WORK INSTRUCTION: Everything in the listing below needs to be retyped exactly.

DATA:
================================

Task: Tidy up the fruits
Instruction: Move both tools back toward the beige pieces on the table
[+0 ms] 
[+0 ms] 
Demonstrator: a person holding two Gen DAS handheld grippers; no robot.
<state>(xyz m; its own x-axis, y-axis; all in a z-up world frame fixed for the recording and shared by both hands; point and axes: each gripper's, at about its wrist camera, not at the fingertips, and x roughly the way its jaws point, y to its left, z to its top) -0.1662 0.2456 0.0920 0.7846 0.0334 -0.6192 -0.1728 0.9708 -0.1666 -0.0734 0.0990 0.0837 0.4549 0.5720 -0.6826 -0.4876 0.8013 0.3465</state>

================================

ANSWER TO THE PROBLEM:
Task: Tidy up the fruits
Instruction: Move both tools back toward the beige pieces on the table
[+0 ms] 
[+0 ms] 
Demonstrator: a person holding two Gen DAS handheld grippers; no robot.
<state>(xyz m; its own x-axis, y-axis; all in a z-up world frame fixed for the recording and shared by both hands; point and axes: each gripper's, at about its wrist camera, not at the fingertips, and x roughly the way its jaws point, y to its left, z to its top) -0.1662 0.2456 0.0920 0.7846 0.0334 -0.6192 -0.1728 0.9708 -0.1666 -0.0734 0.0990 0.0837 0.4549 0.5720 -0.6826 -0.4876 0.8013 0.3465</state>

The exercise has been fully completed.